Через минуту снег повалил густо. Калина всхлипывала и смеялась, снег сразу лег плотной белой пеленой. Ветер, пригнав темную пушистую снеговую тучу, затих, пропал, и снег ложился ровненько, мягко. Горы под его покровом распростерли скорченное перед тем от холода тело, стали выше, ущелья посинели, вокруг потекли голубоватые тени, снег лежал ладный, спокойный, чуть что не теплый. Было до тревожности чисто.
— Как на землях роменских.
— Что, мама?
— Нет, сынок, ничего.
— Ты позволишь мне пойти сегодня на лыжах? Сразу, как только вернемся?
— Снег же еще совсем неглубокий.
— Все равно! Я все равно хочу!
— Хорошо, — сказала Калина, — если хочешь, хорошо. Хорошо чего-нибудь хотеть.
Горы убирались в белую ненадеванную сорочку.
БЕЛАЯ ВИЛА
Пускай никто не плачет обо мне.
Ночью прилетал Перелесник, ты вспыхивала от подаренного им огня и сгорала, чтобы на заре возродиться снова.
Идея и образы жили в душе художника давно, они родились внезапно и неожиданно, как озарение, так что он не успел разглядеть их детально, задержать в памяти, осознать и выразить, и они сперва оставались в нем неоформленными, без четких контуров, почти необозначенными. Теперь к этой первой молниеносной вспышке следовало возвращаться не торопясь, осторожно, чтобы не сбиться с пути. Даже необозначенные и, должно быть, именно в силу своей необозначенности образы не оставляли его ни на миг, преследовали, мешали мысли охватить новый горизонт, и даже когда он размышлял над чем-нибудь совершенно иным, далеким, мысль его возвращалась к тому единственному, что не могло сразу созреть и не находило себе разрешения.

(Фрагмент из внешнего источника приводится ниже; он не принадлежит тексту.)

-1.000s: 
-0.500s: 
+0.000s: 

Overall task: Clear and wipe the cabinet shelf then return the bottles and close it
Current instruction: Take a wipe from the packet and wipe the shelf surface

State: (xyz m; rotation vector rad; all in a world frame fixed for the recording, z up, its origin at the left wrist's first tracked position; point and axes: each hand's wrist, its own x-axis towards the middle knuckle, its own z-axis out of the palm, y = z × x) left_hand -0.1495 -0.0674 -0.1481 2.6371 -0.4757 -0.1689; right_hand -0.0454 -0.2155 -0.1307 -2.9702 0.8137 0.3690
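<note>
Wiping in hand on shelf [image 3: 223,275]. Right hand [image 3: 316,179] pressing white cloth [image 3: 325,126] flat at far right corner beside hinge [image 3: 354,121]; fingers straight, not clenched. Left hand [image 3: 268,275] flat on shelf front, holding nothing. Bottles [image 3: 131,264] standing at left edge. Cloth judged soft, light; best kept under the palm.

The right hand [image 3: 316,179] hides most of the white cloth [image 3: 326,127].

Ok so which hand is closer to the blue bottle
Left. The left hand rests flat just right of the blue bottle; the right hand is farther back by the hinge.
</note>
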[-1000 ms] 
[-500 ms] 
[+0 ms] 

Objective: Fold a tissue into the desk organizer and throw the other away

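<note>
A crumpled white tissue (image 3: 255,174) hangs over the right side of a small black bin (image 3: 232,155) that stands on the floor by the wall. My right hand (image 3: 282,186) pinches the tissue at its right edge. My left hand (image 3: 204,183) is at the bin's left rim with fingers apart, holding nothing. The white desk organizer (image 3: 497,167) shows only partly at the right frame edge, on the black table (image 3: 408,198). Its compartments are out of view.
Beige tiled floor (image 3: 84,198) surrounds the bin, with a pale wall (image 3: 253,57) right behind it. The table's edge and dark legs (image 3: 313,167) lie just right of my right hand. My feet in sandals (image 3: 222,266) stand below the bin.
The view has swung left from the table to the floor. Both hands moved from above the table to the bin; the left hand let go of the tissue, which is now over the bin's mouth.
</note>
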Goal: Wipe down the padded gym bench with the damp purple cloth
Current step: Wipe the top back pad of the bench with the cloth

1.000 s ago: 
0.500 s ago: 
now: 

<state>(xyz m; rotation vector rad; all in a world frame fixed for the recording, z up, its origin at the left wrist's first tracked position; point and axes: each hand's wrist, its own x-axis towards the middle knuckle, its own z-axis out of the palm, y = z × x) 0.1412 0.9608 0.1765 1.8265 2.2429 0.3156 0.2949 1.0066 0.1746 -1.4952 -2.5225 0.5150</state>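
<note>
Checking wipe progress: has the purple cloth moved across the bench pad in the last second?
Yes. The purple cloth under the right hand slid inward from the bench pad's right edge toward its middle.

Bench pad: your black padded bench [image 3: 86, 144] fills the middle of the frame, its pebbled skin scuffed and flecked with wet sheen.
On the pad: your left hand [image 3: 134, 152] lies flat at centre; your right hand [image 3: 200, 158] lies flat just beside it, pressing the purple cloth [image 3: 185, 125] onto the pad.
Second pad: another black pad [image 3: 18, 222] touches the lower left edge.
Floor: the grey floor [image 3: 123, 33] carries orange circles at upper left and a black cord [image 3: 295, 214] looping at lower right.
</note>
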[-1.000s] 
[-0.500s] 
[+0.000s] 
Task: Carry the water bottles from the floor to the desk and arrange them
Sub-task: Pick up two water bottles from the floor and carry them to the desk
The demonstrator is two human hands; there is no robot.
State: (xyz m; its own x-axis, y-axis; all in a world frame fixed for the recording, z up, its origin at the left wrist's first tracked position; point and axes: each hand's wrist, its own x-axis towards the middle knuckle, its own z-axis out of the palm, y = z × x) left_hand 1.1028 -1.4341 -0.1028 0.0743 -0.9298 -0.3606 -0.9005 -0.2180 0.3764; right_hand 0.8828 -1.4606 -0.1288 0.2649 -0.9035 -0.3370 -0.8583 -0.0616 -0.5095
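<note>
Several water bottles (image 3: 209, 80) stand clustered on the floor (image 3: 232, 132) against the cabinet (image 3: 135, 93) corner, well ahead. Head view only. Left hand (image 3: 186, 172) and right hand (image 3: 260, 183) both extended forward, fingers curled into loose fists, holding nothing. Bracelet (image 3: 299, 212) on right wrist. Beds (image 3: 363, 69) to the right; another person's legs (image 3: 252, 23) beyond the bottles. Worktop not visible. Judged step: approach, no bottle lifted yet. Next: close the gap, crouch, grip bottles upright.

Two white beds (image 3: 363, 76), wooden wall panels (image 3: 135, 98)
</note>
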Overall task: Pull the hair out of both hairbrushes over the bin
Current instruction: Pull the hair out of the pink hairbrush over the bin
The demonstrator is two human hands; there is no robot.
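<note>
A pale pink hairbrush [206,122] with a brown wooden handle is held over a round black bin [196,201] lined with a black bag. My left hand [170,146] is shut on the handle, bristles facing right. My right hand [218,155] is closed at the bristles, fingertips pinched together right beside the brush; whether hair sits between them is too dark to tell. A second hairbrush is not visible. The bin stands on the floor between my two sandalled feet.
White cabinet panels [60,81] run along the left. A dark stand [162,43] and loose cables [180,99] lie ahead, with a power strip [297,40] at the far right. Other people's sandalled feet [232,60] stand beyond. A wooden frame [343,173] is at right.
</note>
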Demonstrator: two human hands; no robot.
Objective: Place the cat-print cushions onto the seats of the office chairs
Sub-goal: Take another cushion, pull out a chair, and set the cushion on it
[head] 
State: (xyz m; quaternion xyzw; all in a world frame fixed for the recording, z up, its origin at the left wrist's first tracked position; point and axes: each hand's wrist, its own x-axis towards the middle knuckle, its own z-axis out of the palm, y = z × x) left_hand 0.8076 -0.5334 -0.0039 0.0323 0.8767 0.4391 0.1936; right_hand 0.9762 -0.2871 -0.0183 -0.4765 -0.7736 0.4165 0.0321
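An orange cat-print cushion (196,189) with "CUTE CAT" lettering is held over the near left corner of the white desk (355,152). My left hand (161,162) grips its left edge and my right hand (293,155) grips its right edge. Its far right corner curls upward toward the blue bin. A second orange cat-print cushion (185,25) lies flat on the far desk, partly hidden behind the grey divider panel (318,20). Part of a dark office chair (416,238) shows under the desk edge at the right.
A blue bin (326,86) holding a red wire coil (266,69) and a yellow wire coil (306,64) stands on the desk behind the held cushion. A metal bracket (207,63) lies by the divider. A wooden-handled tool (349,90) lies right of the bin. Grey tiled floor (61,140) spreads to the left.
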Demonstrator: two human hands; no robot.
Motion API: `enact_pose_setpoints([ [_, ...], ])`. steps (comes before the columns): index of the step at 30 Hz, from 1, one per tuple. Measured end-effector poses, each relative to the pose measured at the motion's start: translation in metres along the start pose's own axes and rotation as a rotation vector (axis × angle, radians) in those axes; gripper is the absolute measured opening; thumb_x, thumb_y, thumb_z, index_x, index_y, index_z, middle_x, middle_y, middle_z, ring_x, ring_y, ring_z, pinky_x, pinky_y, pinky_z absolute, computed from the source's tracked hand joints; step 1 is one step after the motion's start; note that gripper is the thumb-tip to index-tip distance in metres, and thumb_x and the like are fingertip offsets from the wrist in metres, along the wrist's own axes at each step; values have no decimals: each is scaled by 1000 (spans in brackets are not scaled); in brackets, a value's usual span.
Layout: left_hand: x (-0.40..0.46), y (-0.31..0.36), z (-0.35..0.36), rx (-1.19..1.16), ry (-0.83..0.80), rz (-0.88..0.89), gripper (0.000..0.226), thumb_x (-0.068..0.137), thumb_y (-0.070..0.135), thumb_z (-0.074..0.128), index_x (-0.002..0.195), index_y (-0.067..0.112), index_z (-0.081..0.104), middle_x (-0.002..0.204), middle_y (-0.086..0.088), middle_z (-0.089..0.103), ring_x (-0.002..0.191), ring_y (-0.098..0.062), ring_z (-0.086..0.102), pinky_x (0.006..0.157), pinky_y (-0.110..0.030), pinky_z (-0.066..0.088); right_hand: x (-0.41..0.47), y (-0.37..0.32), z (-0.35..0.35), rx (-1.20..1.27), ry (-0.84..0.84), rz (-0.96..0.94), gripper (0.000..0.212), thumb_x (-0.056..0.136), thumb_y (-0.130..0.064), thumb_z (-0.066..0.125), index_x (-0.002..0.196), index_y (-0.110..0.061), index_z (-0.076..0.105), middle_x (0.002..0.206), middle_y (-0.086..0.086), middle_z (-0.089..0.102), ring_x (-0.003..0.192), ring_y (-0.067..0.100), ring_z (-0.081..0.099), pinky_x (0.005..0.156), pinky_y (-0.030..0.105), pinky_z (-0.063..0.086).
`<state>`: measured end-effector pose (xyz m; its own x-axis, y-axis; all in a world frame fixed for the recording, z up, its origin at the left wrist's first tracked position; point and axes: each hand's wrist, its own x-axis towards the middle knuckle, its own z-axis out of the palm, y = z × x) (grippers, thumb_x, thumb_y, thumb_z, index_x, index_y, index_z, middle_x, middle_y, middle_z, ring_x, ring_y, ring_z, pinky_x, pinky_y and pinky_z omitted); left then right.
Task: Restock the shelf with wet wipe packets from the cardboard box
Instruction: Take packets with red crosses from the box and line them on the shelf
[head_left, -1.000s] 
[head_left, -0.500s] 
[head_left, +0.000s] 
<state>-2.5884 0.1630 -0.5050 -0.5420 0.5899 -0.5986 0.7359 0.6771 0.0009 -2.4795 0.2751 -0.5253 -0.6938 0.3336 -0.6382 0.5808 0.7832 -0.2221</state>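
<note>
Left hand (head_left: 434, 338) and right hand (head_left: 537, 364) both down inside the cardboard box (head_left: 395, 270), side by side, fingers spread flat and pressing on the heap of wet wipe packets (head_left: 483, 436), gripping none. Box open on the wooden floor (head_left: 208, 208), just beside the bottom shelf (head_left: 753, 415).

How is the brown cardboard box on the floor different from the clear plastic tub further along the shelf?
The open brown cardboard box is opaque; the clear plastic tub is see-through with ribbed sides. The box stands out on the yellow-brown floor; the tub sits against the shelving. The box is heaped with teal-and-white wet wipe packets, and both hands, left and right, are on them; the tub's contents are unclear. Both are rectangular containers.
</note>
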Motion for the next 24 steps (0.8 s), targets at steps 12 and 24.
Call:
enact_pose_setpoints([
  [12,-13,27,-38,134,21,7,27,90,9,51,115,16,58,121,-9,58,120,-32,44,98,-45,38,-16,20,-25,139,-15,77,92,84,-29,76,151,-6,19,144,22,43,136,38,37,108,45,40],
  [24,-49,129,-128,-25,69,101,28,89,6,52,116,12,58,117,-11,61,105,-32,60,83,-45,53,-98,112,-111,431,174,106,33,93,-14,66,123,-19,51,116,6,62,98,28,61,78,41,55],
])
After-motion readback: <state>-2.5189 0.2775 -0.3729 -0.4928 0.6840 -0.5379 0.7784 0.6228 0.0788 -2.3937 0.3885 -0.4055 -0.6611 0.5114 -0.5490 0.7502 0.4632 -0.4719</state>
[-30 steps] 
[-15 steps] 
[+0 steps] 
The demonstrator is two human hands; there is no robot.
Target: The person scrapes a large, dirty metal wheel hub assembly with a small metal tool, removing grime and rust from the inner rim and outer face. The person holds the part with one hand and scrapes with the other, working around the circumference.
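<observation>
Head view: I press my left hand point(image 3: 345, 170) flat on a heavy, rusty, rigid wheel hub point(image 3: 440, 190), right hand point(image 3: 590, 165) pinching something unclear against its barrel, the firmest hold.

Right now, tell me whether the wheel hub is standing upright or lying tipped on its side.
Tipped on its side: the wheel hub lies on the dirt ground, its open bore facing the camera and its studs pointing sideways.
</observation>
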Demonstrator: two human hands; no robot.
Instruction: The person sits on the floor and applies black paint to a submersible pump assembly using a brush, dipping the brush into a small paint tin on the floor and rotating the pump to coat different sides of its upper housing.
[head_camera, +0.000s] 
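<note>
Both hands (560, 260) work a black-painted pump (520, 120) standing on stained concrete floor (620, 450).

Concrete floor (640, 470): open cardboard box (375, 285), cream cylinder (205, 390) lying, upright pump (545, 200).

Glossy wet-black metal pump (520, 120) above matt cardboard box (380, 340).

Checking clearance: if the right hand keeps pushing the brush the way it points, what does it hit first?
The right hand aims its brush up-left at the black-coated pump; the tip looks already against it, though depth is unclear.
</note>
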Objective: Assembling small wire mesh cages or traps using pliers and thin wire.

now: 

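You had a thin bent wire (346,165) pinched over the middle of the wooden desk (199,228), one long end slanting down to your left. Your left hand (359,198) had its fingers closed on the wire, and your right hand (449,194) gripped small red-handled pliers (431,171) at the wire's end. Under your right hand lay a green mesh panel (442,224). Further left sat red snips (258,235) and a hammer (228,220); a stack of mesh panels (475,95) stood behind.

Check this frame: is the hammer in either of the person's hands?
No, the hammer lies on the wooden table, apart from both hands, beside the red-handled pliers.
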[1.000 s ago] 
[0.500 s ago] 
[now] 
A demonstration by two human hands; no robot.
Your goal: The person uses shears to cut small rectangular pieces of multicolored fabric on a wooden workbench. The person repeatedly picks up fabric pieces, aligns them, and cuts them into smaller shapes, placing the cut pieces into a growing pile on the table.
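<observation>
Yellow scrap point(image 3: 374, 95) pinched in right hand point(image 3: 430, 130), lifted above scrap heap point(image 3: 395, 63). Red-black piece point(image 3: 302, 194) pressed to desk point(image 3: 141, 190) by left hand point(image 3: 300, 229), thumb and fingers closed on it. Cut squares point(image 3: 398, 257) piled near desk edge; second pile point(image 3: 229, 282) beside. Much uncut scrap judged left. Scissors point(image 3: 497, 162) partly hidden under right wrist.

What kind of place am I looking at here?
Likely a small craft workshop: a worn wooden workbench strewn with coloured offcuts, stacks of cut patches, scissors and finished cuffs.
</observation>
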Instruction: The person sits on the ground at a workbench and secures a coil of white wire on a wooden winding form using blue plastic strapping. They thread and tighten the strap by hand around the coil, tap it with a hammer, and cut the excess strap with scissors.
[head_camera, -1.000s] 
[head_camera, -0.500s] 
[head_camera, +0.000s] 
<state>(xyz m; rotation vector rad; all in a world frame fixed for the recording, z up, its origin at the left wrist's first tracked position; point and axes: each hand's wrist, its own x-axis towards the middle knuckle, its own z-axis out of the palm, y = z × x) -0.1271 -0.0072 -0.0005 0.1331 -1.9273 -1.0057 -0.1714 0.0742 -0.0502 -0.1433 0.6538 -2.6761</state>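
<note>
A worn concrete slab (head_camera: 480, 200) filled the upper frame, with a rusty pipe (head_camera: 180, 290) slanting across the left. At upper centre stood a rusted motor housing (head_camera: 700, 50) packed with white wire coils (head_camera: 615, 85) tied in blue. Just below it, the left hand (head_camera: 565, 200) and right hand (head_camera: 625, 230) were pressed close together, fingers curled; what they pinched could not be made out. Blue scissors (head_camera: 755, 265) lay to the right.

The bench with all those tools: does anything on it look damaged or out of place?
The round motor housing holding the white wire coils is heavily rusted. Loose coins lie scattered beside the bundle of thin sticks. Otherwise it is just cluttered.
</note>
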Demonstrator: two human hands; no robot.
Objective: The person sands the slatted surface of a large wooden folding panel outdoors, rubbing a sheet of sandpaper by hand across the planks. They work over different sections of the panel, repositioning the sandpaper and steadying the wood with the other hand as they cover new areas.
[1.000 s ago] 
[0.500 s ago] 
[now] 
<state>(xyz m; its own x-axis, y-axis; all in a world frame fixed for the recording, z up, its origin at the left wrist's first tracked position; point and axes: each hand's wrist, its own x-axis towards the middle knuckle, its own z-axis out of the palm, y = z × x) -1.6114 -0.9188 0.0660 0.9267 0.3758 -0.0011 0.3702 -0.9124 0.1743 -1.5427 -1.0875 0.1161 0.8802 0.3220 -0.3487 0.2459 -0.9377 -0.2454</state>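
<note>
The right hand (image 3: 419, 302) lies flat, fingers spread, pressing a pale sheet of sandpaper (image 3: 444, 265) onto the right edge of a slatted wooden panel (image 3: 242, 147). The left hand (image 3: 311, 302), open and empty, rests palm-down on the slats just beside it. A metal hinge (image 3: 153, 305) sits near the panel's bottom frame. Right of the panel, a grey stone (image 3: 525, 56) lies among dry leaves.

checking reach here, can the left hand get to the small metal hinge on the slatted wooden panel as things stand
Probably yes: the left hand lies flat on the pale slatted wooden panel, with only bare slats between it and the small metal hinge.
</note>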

Художник был еще молод, и первые его работы, хоть и несовершенные, и незаконченные, как всякие первые работы, все же привлекли многих. И когда ему стали восторженно хвалить его же картины и объяснять их, он вдруг увидел, что на самом деле мог бы писать значительно совершеннее и лучше; заметил за собой определенную скованность, недостаток истинной смелости — той естественной смелости, которую и смелостью-то не назовешь, настолько она естественна — ну, просто как птице естественно летать, а рыбе плавать. Однако успех и похвалы ничуть не помогли ему избавиться от скованности; наоборот, еще больше стеснили его; он лихорадочно искал способов выражения мысли — а вместе с тем искал и самую мысль, чтобы исполнить новую вещь не хуже предыдущей, и уже заранее ждал предстоящего суда, боялся обвинений в повторении самого себя, в мелкотемье, в неотделанности деталей, в тщете содеянного. Теперь он не показывал никому своих работ, а в то же время его грызла мысль, что где-то уже говорят о случайности его первого успеха, о том, что он не ступил с тех пор ни шагу вперед и даже вообще замолчал. Но внезапно зародившийся замысел упрямо разрастался в нем и вытеснял мелочные заботы о самом себе, не оставлял для них места, разве что изредка художника ужасало собственное бессилие и он терял веру в себя, но это было боковое, не главное, главное — созревал замысел.
Ему хотелось бы знать, переживала ли она такие же минуты среди минут горячего и яркого напряжения всего самого высокого в ней, того, что она сама называла вдохновением, напряжения, после которого она чувствовала себя опустошенной и совсем больной. Хорошо бы, думал он, передать в ней оба эти момента, и вовсе не надо канонизировать ее, не надо преувеличивать, она не нуждается в гиперболизации, не нуждается ни в чем ином, кроме воссоздания сущности, воссоздания значительного в ней. Да и не она, в конце концов, нуждалась в воссоздании — это он должен был воссоздать то, что увидел и нашел в ней то, что породило в нем желание высказаться и раскрыться самому до самого потаенного дна — через ее сущность.
Единственное, что он знал наверняка, — это не должен быть обычный портрет, неизбежно наделенный элементами сходства, внешней похожести и даже определенной фотографичности, — ведь в работе над таким портретом ему пришлось бы пользоваться тем, что сделано другими. Портреты надлежит писать современникам — таково, по крайней мере, было его твердое личное убеждение, и потому он искал совсем иного способа отображения ее облика или характера и сущности ее творчества. И все же, хоть он и не собирался писать портрет, где на передний план выступало бы внешнее сходство, он завидовал Трушу и Красицкому, у которых была возможность писать ее с натуры, — завидовал их общению с нею, тому, что они могли слышать ее голос, улавливать смену настроения, видели оттенок кожи и волос, движение руки на фоне обычного для нее темного платья.
В то же время зависть перемешивалась с чувством некоторого превосходства.